Azure Accelerated Networking: SmartNICs in the Public Cloud

Cloud providers use SDN to build virtual network. It puts burden on the host CPU, especially when NIC becomes faster to faster (40GbE+):

As a large public cloud provider, Azure has built its cloud network on host-based software-defined networking (SDN) technologies, using them to implement almost all virtual networking features, such as private virtual networks with customer supplied address spaces, scalable L4 load balancers, security groups and access control lists (ACLs), virtual routing tables, bandwidth metering, QoS, and more.

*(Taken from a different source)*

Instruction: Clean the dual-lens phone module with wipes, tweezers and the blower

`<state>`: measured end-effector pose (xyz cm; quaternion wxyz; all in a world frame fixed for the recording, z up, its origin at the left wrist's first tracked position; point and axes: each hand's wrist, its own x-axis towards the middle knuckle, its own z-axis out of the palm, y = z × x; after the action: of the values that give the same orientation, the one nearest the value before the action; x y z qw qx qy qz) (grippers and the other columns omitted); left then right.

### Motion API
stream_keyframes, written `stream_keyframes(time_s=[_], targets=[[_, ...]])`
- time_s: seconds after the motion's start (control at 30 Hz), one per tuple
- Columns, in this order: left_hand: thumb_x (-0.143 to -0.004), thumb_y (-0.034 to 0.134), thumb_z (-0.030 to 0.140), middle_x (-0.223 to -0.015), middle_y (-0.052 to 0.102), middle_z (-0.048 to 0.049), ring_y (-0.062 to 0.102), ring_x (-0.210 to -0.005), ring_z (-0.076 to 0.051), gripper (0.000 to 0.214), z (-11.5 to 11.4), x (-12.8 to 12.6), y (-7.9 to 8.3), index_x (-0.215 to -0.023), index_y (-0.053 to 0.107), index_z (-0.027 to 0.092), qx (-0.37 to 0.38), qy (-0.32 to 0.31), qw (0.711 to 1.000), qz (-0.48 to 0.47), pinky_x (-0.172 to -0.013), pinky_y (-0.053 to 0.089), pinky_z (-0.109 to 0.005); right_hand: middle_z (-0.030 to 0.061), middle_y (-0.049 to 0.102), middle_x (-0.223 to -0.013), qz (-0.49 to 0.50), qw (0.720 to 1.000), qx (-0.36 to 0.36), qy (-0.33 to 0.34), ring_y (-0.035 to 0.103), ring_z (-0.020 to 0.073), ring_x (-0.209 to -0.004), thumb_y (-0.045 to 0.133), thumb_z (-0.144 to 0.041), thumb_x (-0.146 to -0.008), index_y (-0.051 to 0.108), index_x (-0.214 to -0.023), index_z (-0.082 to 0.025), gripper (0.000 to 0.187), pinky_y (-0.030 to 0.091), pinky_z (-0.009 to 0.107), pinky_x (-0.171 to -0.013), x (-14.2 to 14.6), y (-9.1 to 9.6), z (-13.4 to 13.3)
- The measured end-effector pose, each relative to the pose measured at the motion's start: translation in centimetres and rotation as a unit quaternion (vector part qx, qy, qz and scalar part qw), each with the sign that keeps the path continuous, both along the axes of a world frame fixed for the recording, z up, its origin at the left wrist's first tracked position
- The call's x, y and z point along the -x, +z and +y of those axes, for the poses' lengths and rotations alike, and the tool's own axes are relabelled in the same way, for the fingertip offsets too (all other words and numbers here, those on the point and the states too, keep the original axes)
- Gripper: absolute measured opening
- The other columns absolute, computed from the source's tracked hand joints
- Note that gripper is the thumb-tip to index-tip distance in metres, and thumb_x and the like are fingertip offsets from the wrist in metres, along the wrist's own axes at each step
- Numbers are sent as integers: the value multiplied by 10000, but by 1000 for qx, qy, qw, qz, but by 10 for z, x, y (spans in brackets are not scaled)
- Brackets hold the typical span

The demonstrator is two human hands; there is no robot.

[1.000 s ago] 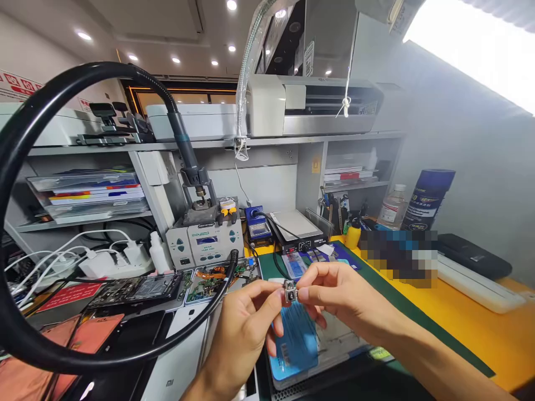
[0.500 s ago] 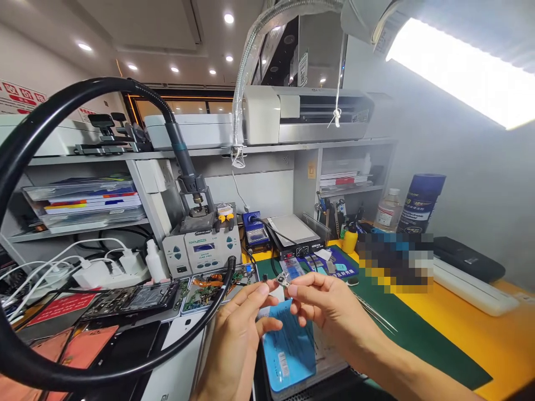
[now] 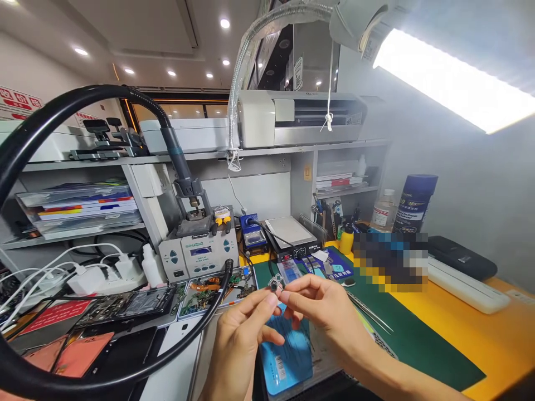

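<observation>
From here I see metallic, glinting module (image 3: 275, 283) at centre; glossy, plastic-looking packet (image 3: 286, 365) below; lower right, smooth matt mat (image 3: 422, 345), polished metal tweezers (image 3: 361, 304); left, smooth, satin hose (image 3: 87, 93).

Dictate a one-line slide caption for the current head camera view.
Left hand and right hand hold up a small metallic part above a cluttered workbench with a green mat.

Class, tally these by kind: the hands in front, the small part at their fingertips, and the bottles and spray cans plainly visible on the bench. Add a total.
Left hand and right hand: 2 hands
Small metallic part: 1
White bottle, yellow bottle and clear bottle: 3 bottles
Spray can: 1
Total: 7
</observation>
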<state>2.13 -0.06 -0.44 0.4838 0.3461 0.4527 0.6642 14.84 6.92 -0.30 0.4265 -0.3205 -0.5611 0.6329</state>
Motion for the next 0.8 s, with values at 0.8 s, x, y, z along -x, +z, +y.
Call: stream_keyframes(time_s=[0.8], targets=[[-838,705,401,-939,673,-53,557,-716,-165,239,2,3,-14,-853,824,194,-26,82,985,149,-510,475,-211,-6,622,-597,-72,994,-73,26,496,109,-520,755,-404,-790,777,-749,-165,244,427,228,-500,3,2,-2]])
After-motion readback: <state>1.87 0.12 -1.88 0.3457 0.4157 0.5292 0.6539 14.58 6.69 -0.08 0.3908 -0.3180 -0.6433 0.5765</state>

SDN policies change rapidly. It’s not feasible to implement them all on NIC. Thus SR-IOV does not work (I guess ASIC is not suitable for the same reason):

Single Root I/O Virtualization (SR-IOV) [4, 5] has been proposed to reduce CPU utilization by allowing direct access to NIC hardware from the VM. However, this direct access would bypass the host SDN stack, making the NIC responsible for implementing all SDN policies. Since these policies change rapidly (weeks to months), we required a solution that could provide software-like programmability while providing hardware-like performance.

Generic Flow Tables (GFT): a match-action language, is used to make VFP’s complex policy compatible with SR-IOV. Big idea: control-plane and data-plane separation. New flow / table miss: invoke VFP software and JIT compiler. Existing flow: SR-IOV.

Design Goals:

Don’t burn host CPU cores: burning even one physical core for SDN would potentially cost maximally $4500 per lifetime of a server.

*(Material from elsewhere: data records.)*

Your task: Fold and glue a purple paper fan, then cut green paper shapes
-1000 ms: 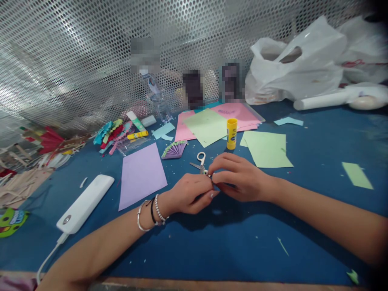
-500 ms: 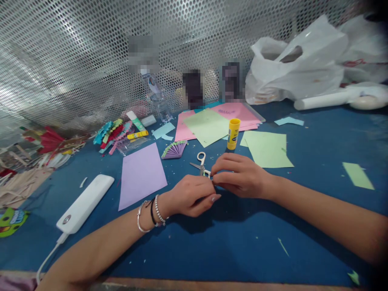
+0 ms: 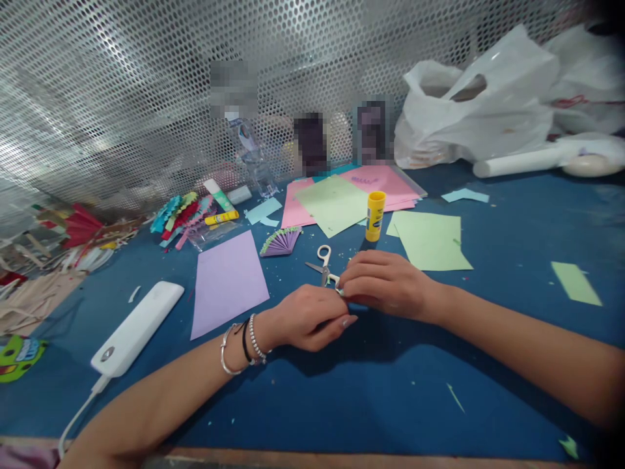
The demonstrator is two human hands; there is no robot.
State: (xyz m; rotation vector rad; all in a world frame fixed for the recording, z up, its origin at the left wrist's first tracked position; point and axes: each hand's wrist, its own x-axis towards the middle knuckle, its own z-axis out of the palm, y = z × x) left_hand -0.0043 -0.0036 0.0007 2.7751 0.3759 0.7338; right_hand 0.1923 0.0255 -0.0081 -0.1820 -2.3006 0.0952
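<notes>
My left hand (image 3: pixel 315 317) is closed above the blue table, its fingers curled and pressed together. My right hand (image 3: pixel 383 284) meets it at the fingertips, also closed in a pinch. Whatever sits between the fingers is hidden, apart from a tiny pale edge. Just behind the hands lie scissors (image 3: pixel 323 255) with white handles, blades spread. A yellow glue stick (image 3: pixel 375 216) stands upright beyond my right hand. Left of the scissors rests a pleated purple paper fan (image 3: pixel 282 241) with a green fringed edge. A purple sheet (image 3: pixel 229 283) lies flat beyond my left wrist.
Pink paper (image 3: pixel 390 184) and green sheets (image 3: pixel 432 240) lie at the back. A white power bank (image 3: pixel 138 329) with a cable is at left. A water bottle (image 3: pixel 254 156) stands by the perforated metal panel (image 3: pixel 161 85). White plastic bags (image 3: pixel 478 111) fill the back right.
My right hand has shifted very slightly toward me, with its fingers more bunched over the left fingertips. Everything on the table stays in place.
</notes>
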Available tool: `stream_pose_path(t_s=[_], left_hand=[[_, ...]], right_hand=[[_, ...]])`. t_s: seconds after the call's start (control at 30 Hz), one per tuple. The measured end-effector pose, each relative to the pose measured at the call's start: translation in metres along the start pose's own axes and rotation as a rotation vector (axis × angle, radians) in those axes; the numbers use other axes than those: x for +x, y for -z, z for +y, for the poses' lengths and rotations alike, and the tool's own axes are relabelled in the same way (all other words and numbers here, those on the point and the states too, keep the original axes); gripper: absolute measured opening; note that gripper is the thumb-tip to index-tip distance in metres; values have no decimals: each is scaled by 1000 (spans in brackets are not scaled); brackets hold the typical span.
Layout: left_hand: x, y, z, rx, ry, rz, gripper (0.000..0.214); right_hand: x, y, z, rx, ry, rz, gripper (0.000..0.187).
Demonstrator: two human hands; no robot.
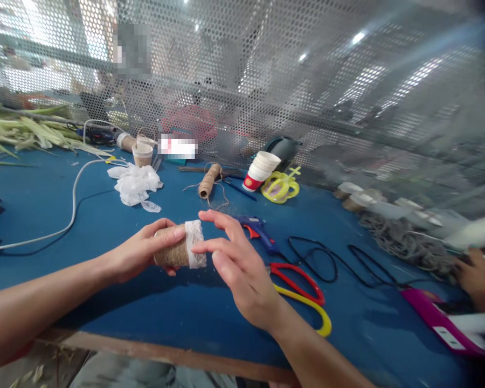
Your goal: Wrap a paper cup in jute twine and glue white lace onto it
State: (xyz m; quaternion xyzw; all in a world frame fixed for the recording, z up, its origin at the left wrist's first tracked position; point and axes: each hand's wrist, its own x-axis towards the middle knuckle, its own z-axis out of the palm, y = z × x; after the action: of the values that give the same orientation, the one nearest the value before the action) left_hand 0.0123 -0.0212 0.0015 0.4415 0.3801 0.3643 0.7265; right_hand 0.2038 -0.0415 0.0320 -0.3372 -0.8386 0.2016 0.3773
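My left hand [139, 253] is wrapped round a small cup bound in jute twine [170, 249], held on its side above the blue table [105, 302]. A band of white lace [194, 242] circles the cup's rim end. My right hand [234, 264] has its fingers stretched out, with thumb and forefinger tips pressing on the lace band. Just right of that hand lie a blue glue gun [259, 231] and red-and-yellow scissors [303, 293].
A twine spool [208, 182], a heap of white lace [135, 183], stacked paper cups [261, 170], a yellow plastic ring [281, 187], a white cable [75, 199] and black cord [331, 258] lie on the table. Another person's hand [479, 277] works at the right. Perforated metal screen [291, 70] behind.
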Motion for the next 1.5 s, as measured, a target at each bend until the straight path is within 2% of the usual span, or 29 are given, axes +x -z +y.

At the time of writing this paper, a physical core (2 hyperthreads) sells for $0.10-0.11/hr , or a maximum potential revenue of around $900/yr, and $4500 over the lifetime of a server (servers typically last 3 to 5 years in our datacenters). Even considering that some fraction of cores are unsold at any time and that clouds typically offer customers a discount for committed capacity purchases, using even one physical core for host networking is quite expensive compared to dedicated hardware.

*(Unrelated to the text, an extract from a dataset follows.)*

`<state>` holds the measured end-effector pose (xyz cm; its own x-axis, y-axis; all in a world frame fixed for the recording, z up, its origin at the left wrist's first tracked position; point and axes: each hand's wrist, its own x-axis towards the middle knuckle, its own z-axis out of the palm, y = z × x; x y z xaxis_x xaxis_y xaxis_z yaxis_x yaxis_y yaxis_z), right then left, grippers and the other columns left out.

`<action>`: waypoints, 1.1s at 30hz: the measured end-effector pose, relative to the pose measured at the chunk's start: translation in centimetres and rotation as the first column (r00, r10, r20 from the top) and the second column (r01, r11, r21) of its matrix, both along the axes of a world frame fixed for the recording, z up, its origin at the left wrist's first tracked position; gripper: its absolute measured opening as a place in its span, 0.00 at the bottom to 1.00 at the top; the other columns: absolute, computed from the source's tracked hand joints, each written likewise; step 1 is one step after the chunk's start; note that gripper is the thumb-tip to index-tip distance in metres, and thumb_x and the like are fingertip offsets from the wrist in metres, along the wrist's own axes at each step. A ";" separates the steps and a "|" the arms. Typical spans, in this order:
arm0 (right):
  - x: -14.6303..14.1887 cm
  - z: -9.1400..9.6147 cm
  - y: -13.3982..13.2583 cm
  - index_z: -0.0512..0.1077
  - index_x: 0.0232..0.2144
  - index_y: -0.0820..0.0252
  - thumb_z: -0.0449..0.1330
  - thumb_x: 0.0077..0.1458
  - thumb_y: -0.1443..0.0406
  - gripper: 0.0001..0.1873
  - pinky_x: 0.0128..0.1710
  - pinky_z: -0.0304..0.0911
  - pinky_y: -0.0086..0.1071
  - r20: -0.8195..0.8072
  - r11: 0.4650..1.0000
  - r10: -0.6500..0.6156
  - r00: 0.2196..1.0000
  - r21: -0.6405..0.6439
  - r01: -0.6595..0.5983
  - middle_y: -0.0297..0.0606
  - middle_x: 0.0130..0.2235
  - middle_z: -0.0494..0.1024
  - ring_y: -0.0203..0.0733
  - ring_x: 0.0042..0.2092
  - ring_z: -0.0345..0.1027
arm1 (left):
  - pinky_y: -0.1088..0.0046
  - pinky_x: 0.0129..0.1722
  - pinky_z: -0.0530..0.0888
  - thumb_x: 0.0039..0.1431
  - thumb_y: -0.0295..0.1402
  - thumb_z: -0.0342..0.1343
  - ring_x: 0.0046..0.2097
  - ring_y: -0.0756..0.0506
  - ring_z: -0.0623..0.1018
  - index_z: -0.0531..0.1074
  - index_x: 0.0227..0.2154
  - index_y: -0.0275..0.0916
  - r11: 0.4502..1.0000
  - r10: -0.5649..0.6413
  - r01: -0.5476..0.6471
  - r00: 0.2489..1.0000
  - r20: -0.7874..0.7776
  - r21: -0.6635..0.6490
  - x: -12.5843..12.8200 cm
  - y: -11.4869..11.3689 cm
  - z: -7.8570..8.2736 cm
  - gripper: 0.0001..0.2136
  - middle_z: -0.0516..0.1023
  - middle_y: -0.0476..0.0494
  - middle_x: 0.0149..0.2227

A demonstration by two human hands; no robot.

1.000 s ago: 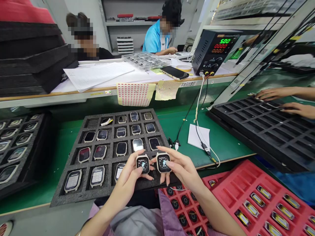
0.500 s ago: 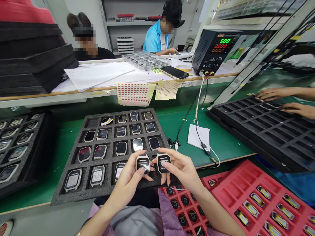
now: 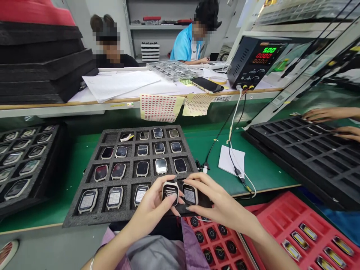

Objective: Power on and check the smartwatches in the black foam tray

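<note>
In my left hand point(image 3: 154, 200) is a smartwatch point(image 3: 168, 189) without a strap, its dark screen showing lines of white text. The thumb lies over its lower right part. My right hand point(image 3: 216, 195) grips another strapless smartwatch point(image 3: 190, 195) by its edges, with a pale grid or list on its screen. Both watches are side by side above the front right of a dark foam tray point(image 3: 73, 210). Several more watches sit in this tray's pockets. Those in the front row, such as the watch at the left corner point(image 3: 88, 200), have pale lit screens; most others look dark.
Another foam tray of watches point(image 3: 21, 187) stands at left. Red trays point(image 3: 270, 217) sit low at right, near my lap. A power supply point(image 3: 253, 63) and a phone point(image 3: 207, 84) are on the shelf. Cables point(image 3: 237, 170) hang down. A co-worker's hands point(image 3: 326, 114) rest at a black tray point(image 3: 292, 150).
My right thumb has moved off the screen to the watch's lower edge. That screen has gone from white text on black to a pale grid. The view has shifted slightly left.
</note>
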<state>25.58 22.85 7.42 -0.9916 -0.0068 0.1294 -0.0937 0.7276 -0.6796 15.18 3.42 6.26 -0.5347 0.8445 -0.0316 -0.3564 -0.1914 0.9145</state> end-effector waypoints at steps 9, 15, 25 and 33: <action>-2.2 1.4 2.1 0.65 0.56 0.53 0.55 0.61 0.57 0.21 0.54 0.58 0.46 0.006 0.977 0.049 0.999 0.207 -0.049 0.44 0.54 0.66 0.51 0.55 0.59 | 0.73 0.32 0.77 0.60 0.30 0.55 0.40 0.46 0.75 0.63 0.51 0.40 1.000 0.001 -0.001 1.000 0.003 0.008 0.1 0.0 -0.1 0.17 0.73 0.41 0.39; -6.0 -0.2 1.8 0.71 0.46 0.62 0.55 0.61 0.65 0.13 0.48 0.61 0.47 -0.080 0.950 -0.045 0.996 0.306 0.068 0.47 0.42 0.73 0.53 0.46 0.63 | 0.72 0.34 0.77 0.58 0.28 0.56 0.42 0.46 0.75 0.61 0.52 0.42 1.000 -0.004 0.004 1.000 -0.019 -0.019 0.1 0.0 -0.1 0.19 0.72 0.41 0.41; -7.0 0.4 1.5 0.73 0.37 0.63 0.59 0.58 0.60 0.11 0.31 0.66 0.29 -0.072 0.977 -0.095 0.993 -0.200 0.079 0.40 0.38 0.71 0.39 0.36 0.68 | 0.75 0.32 0.75 0.56 0.28 0.57 0.39 0.48 0.74 0.59 0.50 0.42 0.988 0.134 -0.136 0.990 -0.039 -0.069 -0.1 1.0 -0.3 0.21 0.69 0.46 0.39; -8.0 0.1 0.6 0.60 0.55 0.59 0.58 0.59 0.60 0.23 0.15 0.59 0.21 0.057 0.536 0.042 0.997 -0.844 0.026 0.46 0.44 0.75 0.30 0.23 0.67 | 0.83 0.21 0.65 0.56 0.29 0.56 0.26 0.55 0.68 0.60 0.47 0.41 0.972 0.133 -0.150 0.986 -0.102 -0.182 -0.1 1.9 0.0 0.16 0.66 0.53 0.30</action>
<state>17.58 23.42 7.47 -0.9978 0.0641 0.0179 -0.0296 -0.1869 -0.9819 15.05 5.33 6.22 -0.6558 0.7437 -0.1299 -0.2539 -0.0552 0.9656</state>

This is an excellent way to show burning host CPU is costly. Also it kinds of says that if a SmartNIC costs less than $4500, then it is worth putting it on a server.
Maintain host SDN programmability of VFP

Offloading all rules is unnecessary. Most SDN policies do not change during the duration of the flow. So all policies can be enforced in VFP software on the first packet of a new TCP/UDP flow, after which the actions for that flow can be cached as an exact-match lookup
Achieve the latency, throughput, and utilization of SR-IOV hardware

SR-IOV is fast. So let’s make use of it.
Support new SDN workloads and primitives over time

VFP evolves so this thing also needs to be able to keep up with it.
Rollout new functionality to the entire fleet

All servers are going to have this thing.
Provide high single-connection performance

An explicit goal of AccelNet is to allow applications to achieve near-peak bandwidths without parallelizing the network processing in their application.
Have a path to scale to 100GbE+

The design needs to be future proof.
Retain Serviceability

It needs to be transparent.

Hardware options:

ASIC-based NICs: high performance but not flexible
Multicore SoC-based NICs: easy to program and high performance, but hard to scale up to 40GbE and plus.
FPGAs: a balanced solution. Also Microsoft has previous experience on deploying FPGAs for Bing.
Host cores: expensive and high performance overhead

FPGAs:

Aren’t FPGAs much bigger than ASICs?

Basically only the packet processing logic part needs to use FPGA, other parts that take more space (SRAM memory, I/O transceivers, driver) can be hardened.
Aren’t FPGAs very expensive?

The FPGA market is competitive. Azure is able to purchase at significant volumes.
Aren’t FPGAs hard to program?

we built our own FPGA team in Azure Networking for SmartNIC. […] with the AccelNet team averaging fewer than 5 FPGA developers on the project at any given time. [Previous FPGA deployments in Microsoft] demonstrate that programming FPGAs is very tractable for production-scale cloud workloads.
Can FPGAs be deployed at hyperscale?

This project would not have been feasible without the prior Catapult work.
Isn’t my code locked in to a single FPGA vendor?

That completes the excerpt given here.